Singapore Exempt Private Limited Company – A quick overview

Singapore Exempt Private Limited Company – In this guide, we set out key things you need to know about setting up a Singapore exempt private limited company in Singapore.

Prior to setting out some key points about EPCs, we would like to share with you a quote from Singapore’s founding prime minister Lee Kuan Yew at his Speech at the fourth Delegates’ Conference of the NTUC, 1967,

Change is the very essence of life. The moment we cease to change, to be able to adapt, to adjust, to respond effectively to new situations, then we have begun to die.”

What is a Singapore Exempt Private Limited Company (EPC)?

The Companies Act (Cap. 50) defines an EPC as a Singapore company which has not more than 20 members and in which no corporation holds any beneficial interest in its shares.  

What are the benefits if your Singapore company qualifies as a Singapore Exempt Private Limited Company?

Benefit #1 – Freedom to give loans

Section 163 of the Companies Act (Cap. 50), states, inter alia, that a company cannot give loans to a company where a director has an interest of 20% or more.  This restriction does not apply to a Singapore Exempt Private Limited Company.

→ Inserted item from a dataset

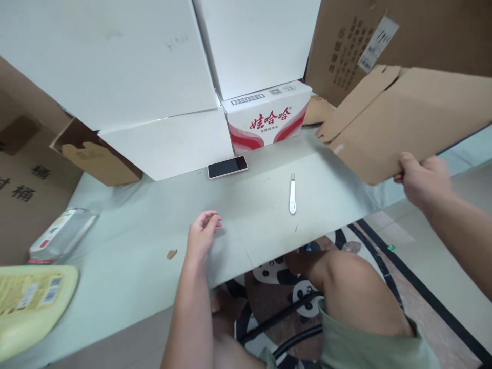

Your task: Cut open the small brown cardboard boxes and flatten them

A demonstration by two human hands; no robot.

Benefit #2 – Ability to file simplified annual returns

ACRA has simplified the annual return filings process for solvent EPCs.

EPCs need to fulfil the following requirements before being eligible to file a simplified annual return:

  • Financial Year End (FYE) falls on or after 31 August 2018 
  • The EPC is not preparing audited financial statements 
  • The EPC is not required to file financial statements 
  • There should not be any change in the previous information filed with ACRA

Possible audit exemption for EPC that qualify as small companies.

EPCs were previously exempted from having their accounts subject to audit if they had an annual revenue of S$5 million or lower.  However, with effect from 1 July 2015, only “small companies” are exempt from audit requirements.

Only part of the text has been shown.